Today I learned that "deterministic" is a word. The expectancy matrix is a good baseline from which to start the internal debate that Schildt certainly had. In addition to considering which players were due up next, whether those players were feeling good that day, how the guy on the mound for the other team was throwing, whether we had our best relievers available to protect a slim lead should he choose to accept that lead.... blah blah blah. It's a complicated game and a manager probably knows dozens, or even hundreds, of things about what's going on with his players that day thet we are unlikely to ever know. But it sure is fun for us to talk and read about it. Terrific work on your part, as always.
I'm glad you wrote this article. You explained the situation very well. Is another way of thinking about the gambit have anything to do with thinking about the events and situation in a game being dependent upon what has happened before, and perhaps after? I mean, the expectancy matrix seems to assume that the events and situations at those moments are independent of the rest of the game. That is not the case. For example, you mentioned Manny being up to bat, which certainly creates better odds than, say, Trent Grisham--two very different hitters. The expectancy matrix doesn't seem to take into account how well the pitcher has been performing, or who is on the basepaths, either.

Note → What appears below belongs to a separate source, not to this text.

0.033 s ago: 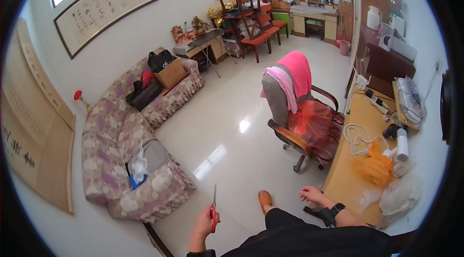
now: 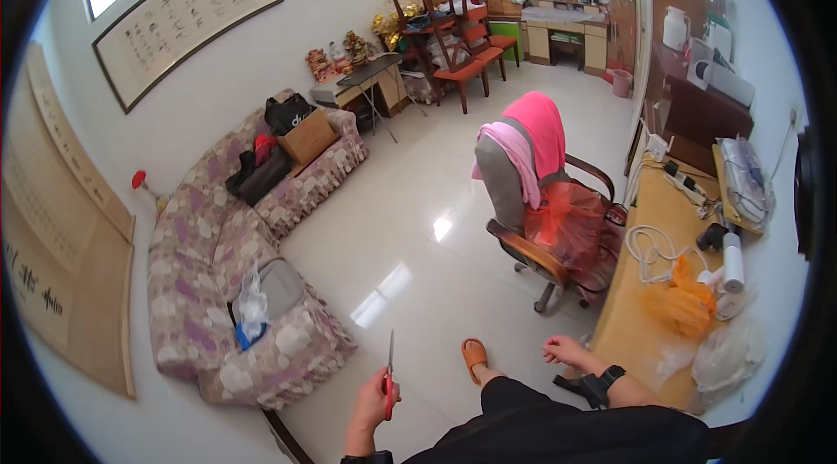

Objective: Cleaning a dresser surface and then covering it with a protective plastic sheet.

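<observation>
My left hand is closed around the red handles of a pair of scissors. Their narrow metal blades are together and point up and away from me, over the tiled floor. On the other side, my right hand hangs with its fingers curled in, and nothing shows in them. It is just left of the near end of a yellow table, apart from it. A dark band is round my right wrist. My foot, in a brown slipper, is on the floor between the two hands.
An office chair with pink cloths and a red plastic bag stands ahead. An orange bag, a white cable and clear bags lie on the table. A patterned sofa with a cardboard box lines the left.
The whole view has shifted slightly. My left hand has turned a little, so the scissors' blades lean slightly more to the right; my right hand stays curled.
</observation>
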The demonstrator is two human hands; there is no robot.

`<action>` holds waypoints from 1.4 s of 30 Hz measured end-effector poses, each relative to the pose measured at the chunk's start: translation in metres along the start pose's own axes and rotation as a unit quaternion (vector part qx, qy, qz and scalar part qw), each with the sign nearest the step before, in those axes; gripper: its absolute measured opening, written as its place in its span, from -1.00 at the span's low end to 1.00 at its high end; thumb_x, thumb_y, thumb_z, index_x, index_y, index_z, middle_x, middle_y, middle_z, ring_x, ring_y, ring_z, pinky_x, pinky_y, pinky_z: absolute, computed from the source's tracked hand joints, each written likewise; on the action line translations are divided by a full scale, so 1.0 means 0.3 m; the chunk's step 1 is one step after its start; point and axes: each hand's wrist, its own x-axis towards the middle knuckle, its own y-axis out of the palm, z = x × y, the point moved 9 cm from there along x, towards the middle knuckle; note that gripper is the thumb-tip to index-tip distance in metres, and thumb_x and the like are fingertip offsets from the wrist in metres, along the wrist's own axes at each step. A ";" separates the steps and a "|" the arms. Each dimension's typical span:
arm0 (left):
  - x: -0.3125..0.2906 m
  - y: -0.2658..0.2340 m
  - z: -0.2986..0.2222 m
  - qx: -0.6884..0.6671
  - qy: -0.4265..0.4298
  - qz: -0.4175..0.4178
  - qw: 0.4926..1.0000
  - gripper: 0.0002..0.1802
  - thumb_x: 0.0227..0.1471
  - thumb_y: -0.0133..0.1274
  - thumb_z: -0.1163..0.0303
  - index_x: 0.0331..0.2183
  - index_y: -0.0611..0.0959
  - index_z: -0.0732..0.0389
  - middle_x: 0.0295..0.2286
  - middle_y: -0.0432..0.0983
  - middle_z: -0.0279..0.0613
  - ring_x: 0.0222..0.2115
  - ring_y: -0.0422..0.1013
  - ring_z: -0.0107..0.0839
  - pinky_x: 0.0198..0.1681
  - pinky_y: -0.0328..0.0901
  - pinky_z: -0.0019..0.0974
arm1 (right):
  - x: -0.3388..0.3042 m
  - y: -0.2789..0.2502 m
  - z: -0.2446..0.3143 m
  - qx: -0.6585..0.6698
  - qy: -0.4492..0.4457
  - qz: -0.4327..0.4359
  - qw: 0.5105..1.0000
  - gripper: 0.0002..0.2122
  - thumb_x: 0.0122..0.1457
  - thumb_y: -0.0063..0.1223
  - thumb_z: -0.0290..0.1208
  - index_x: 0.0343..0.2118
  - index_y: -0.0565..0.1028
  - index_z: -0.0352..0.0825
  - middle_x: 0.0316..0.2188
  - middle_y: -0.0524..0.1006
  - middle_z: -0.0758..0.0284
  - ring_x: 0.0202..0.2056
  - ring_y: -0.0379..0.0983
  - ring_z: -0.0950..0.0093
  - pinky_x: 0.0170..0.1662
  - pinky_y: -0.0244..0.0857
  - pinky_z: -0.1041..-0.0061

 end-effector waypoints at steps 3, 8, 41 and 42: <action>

I have to admit, while watching that game, and given the Padres difficulty scoring runs in the previous 5 games, I was screaming at the TV, "Take the run, Mike! Take the run! I don't care what the odds are or have been for every other team throughout history, this team, in this moment, has not been scoring!" But, boy, was I glad to be wrong. Manny came through. It was a big moment that I am glad I witnessed.